Alpha-synuclein overexpression increases phospho-protein phosphatase 2A levels via formation of calmodulin/Src complex

Alpha-synuclein (alpha-Syn) is the principal protein component of Lewy bodies, a pathological hallmark of Parkinson's disease (PD). This protein may regulate protein phosphatase 2A (PP2A) activity, although the molecular mechanisms for alpha-Syn-mediated regulation of PP2A and the potential neuroprotective actions of PP2A against PD-associated pathology remain largely unexplored. We found that alpha-Syn gene overexpression in SK-N-SH cells and primary neurons led to PP2A/C phosphorylation at Y307, a known target of Src kinase, and consequent phosphatase inhibition. In addition, phospho-activated Src (p-Y416 Src, pSrc) was higher in SK-N-SH cells and primary neurons overexpressing alpha-Syn. Thus, alpha-Syn may promote Src activation and PP2A inactivation, leading to hyperphosphorylation of proteins. Immunoprecipitation revealed higher calmodulin/Src complex formation in alpha-Syn-overexpressing cells and alpha-Syn transgenic mice. A TUNEL apoptosis assay and an MTT cell viability assay demonstrated that the PP2A activator C-2-ceramide protected neurons against alpha-Syn-induced cell injury. Buffering the Ca2+ elevations induced by alpha-Syn overexpression ameliorated the cytotoxicity of alpha-Syn.

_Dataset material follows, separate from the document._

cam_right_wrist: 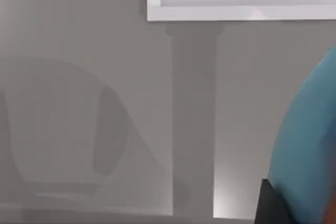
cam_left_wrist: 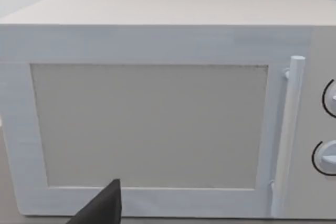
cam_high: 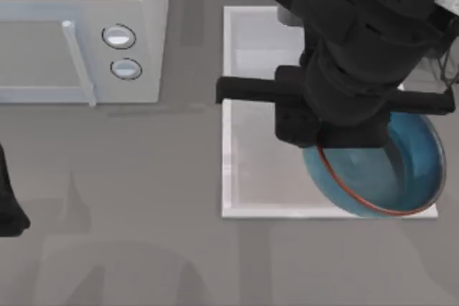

Our findings define a potential molecular mechanism for alpha-Syn-mediated regulation of PP2A through formation of the calmodulin/Src complex, activation of Src, and Src-mediated phospho-inhibition of PP2A. Overexpression of alpha-Syn may lead to neurodegeneration in PD in part by suppressing the endogenous neuroprotective activity of PP2A. (C) 2013 Published by Elsevier Ltd.